Davon abgesehen müsse man manchmal auch einen Schritt zurücktreten, um einordnen zu können, sagt Kinzelbach: Ein Ökosystem sei nun mal kein Zustand, sondern ein Prozess – Veränderung daher normal und außerdem selten einseitig. Die Population des einst gefürchteten Marderhunds etwa sei jüngst regelrecht eingebrochen, schuld sind die Krankheiten Staupe und Räude. Die Natur ist sehr gut darin, „Dinge zurechtzuruckeln“, sagt Ragnar Kinzelbach. Der europäische Siebenpunkt-Marienkäfer zum Beispiel, den viele Deutsche so dringend vor dem Asiatischen retten möchten, breitet sich gerade in Nordamerika aus.

Was ebenfalls übersehen wird: Die allermeisten Einwanderungsversuche scheitern. Etwa der des Halsbandsittichs. In den 1990er Jahren brüteten zahlreiche entflogene Tiere in Berlin, allein in Dahlem ließen sich fünf Stück nieder. Seit einigen Jahren ist die Population verschwunden, anders als in Wiesbaden oder Köln, wo mittlerweile Kolonien mit jeweils rund 1000 Sittichen leben. Vermutlich ist der Berliner Winter doch zu kalt, außerdem gibt es enorm viele Raubvögel.

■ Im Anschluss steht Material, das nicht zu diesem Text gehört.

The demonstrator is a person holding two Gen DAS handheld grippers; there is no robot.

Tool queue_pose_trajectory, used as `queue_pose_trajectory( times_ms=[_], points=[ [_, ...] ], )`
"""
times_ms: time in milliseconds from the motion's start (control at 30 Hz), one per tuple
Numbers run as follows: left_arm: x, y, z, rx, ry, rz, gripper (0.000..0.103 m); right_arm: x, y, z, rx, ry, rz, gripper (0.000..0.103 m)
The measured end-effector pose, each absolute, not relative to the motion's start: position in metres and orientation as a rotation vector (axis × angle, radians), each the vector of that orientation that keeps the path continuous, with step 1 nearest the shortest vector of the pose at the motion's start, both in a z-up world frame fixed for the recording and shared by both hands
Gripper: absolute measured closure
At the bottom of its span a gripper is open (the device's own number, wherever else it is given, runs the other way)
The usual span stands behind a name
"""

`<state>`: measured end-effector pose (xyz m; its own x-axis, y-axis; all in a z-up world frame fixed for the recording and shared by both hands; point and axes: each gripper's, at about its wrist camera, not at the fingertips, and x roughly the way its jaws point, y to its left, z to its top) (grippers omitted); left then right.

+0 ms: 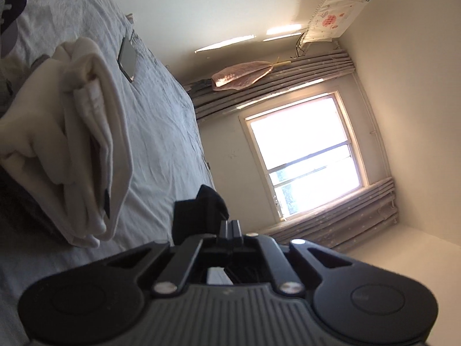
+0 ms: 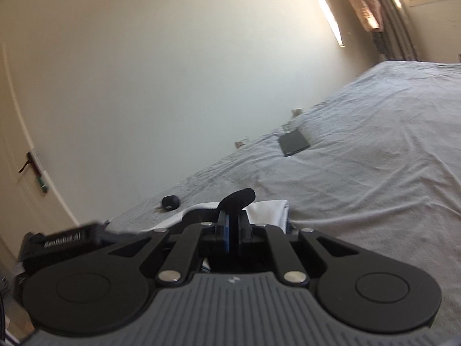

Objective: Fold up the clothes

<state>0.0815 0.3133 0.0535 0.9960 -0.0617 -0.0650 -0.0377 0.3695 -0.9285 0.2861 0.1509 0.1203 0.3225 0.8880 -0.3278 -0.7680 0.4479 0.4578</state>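
In the left wrist view, a folded cream garment (image 1: 86, 132) lies bunched on the grey bedsheet (image 1: 161, 121), to the left of my left gripper (image 1: 230, 225). The left gripper's jaws are closed together with nothing visible between them, and a dark cloth piece (image 1: 201, 204) sits just beyond them. In the right wrist view, my right gripper (image 2: 233, 227) has its jaws nearly together with a blue pad showing. A black strip of fabric (image 2: 237, 197) pokes out past the fingertips. A white garment (image 2: 268, 209) lies right behind it on the bedsheet (image 2: 374, 173).
A phone (image 1: 128, 57) lies flat on the bed, also in the right wrist view (image 2: 294, 142). A small black object (image 2: 170, 201) sits near the bed's wall-side edge. A window (image 1: 305, 152), bunched curtains and a door (image 2: 17, 144) surround the bed. Another device labelled GenRobot.AI (image 2: 63, 242) is at lower left.
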Motion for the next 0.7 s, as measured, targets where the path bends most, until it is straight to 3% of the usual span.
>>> queue_pose_trajectory(
  times_ms=[167,200,233,333,433,500,567,600,700],
  points=[
    [0.08,0.325,0.057,-1.138,0.098,0.104,0.103,0.273,0.15,0.117,0.126,0.558,0.821,0.082],
    [0.081,0.325,0.056,-1.135,0.109,0.105,0.103,0.265,0.141,0.12,0.104,0.523,0.789,0.076],
    [0.083,0.324,0.056,-1.131,0.124,0.098,0.103,0.257,0.127,0.123,0.089,0.49,0.759,0.062],
    [0.088,0.315,0.062,-1.089,0.187,0.076,0.103,0.237,0.078,0.124,0.047,0.454,0.675,0.045],
    [0.096,0.303,0.069,-1.014,0.26,0.081,0.101,0.239,0.02,0.109,0.014,0.518,0.577,0.045],
    [0.105,0.296,0.071,-0.955,0.313,0.105,0.093,0.247,-0.01,0.096,0.008,0.585,0.558,0.045],
    [0.112,0.288,0.068,-0.903,0.366,0.135,0.075,0.251,-0.012,0.084,-0.056,0.624,0.589,0.045],
    [0.117,0.283,0.065,-0.879,0.393,0.14,0.071,0.253,-0.012,0.078,-0.093,0.64,0.608,0.045],
    [0.13,0.27,0.057,-0.809,0.463,0.138,0.069,0.255,0.009,0.063,-0.234,0.67,0.683,0.045]
  ],
)
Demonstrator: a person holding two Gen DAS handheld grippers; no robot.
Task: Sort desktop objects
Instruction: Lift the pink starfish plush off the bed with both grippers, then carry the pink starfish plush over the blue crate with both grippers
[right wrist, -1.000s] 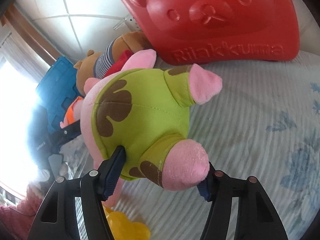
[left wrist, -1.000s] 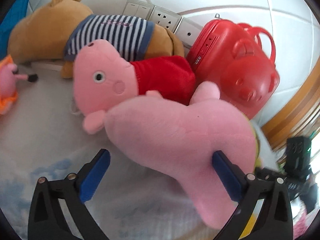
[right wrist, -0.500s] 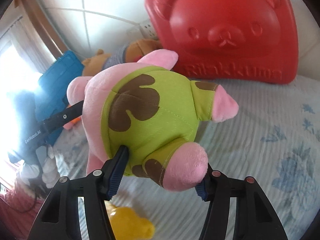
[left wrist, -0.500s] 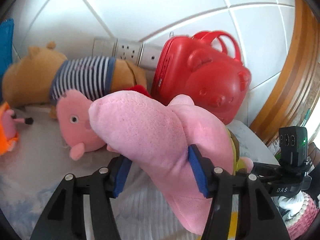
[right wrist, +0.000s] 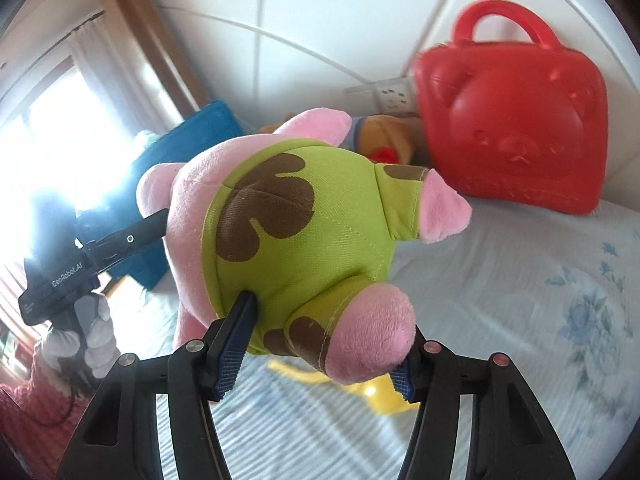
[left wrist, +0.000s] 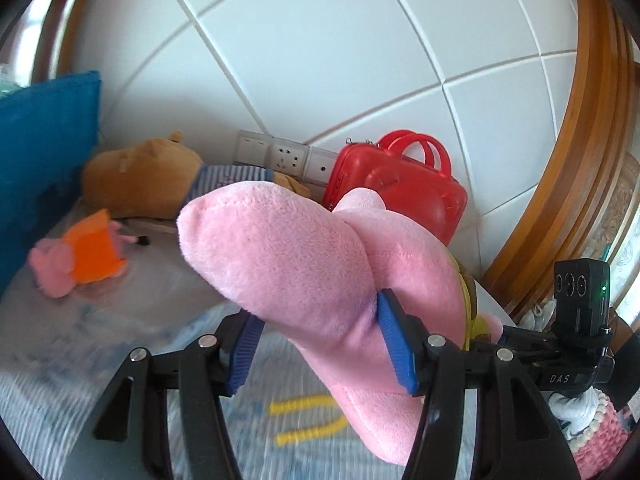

Berlins Wildtier-Beauftragter Derk Ehlert findet in den Nestern von Wanderfalken immer wieder verdächtige Metallringe: Überbleibsel entflogener Wellensittiche, Nymphen- oder eben Halsbandsittiche. Solche Vögel haben im Berliner Luftraum eine Lebenserwartung von zwei bis drei Stunden, sagt Ehlert.

Stark vermehrt hat sich dagegen die Kanadagans: 1983 floh eine Handvoll Exemplare aus dem Käfig eines Tegeler Kleintierzüchters, inzwischen gibt es über 100 Stück, man findet sie im Oberhavelbereich, in Köpenick, vergangenes Jahr kurzzeitig auch im Tiergarten. Noch erfolgreicher verlief die Ansiedlung der farbenprächtigen Mandarinenten: 1945 entkamen einige wenige aus dem Zoologischen Garten, heute bevölkern sie den Schlosspark Charlottenburg, die Pfaueninsel und den Park Sanssouci in Potsdam. Mindestens 800 Vögel sind es wohl. Und nein, sagt Derk Ehlert: Die nehmen keiner deutschen Ente Lebensraum weg, da könne man noch so gründlich forschen. In ihrer alten Heimat Asien haben die Bestände der Mandarinente dagegen stark abgenommen. Wenn japanische Ornithologen Berlin besuchen, wollen sie nicht das Brandenburger Tor und die Museumsinsel sehen, sondern ihre Enten.

Es werden ganz sicher weitere Arten nach Berlin kommen. Und das dürfen die auch ruhig, sagt Zoologe Ragnar Kinzelbach. Nach der letzten Eiszeit gab es hier schließlich praktisch überhaupt keine Tiere mehr, die mussten erst nach und nach zurückkehren, und es sind noch genügend Ressourcen da. Wissenschaftlich ausgedrückt heißt das: Die Region Mitteleuropas ist noch lange nicht abgesättigt. Oder mit Kinzelbachs Worten: Da hat die Natur noch einiges zurechtzuruckeln.